### TASK ITEM
Read through the listing below, and copy every line where the string "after" appears.

RAW DATA below:

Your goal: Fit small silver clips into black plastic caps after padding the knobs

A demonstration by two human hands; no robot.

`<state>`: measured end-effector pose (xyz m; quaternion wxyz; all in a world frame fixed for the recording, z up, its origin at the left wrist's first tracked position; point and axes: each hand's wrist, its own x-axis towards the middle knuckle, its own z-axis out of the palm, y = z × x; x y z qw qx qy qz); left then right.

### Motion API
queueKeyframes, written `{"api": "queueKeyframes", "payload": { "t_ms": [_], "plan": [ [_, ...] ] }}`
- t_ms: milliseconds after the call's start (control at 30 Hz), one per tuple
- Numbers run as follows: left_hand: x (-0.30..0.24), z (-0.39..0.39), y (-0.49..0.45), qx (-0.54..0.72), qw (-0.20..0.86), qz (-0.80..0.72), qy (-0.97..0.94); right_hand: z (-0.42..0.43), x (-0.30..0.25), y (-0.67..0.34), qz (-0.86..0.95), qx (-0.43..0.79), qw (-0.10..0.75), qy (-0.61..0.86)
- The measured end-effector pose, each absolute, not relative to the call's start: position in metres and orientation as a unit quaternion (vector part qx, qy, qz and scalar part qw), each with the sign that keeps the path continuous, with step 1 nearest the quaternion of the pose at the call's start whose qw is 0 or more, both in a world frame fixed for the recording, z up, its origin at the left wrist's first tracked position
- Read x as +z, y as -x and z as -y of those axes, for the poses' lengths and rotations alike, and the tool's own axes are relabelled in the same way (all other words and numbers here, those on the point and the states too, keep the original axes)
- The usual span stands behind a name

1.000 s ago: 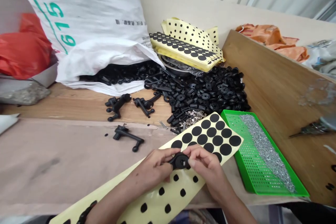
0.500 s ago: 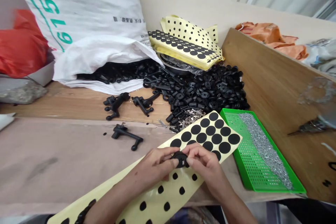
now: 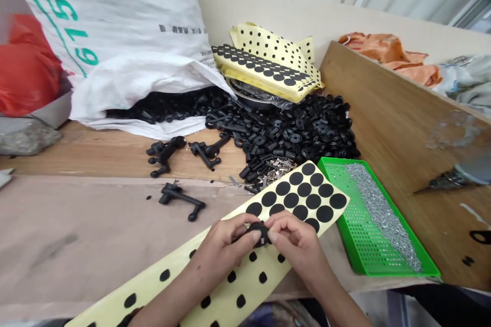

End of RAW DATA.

### TASK SOLUTION
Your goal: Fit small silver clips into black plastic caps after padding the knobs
- t_ms: milliseconds after the call's start (control at 30 Hz), one per tuple

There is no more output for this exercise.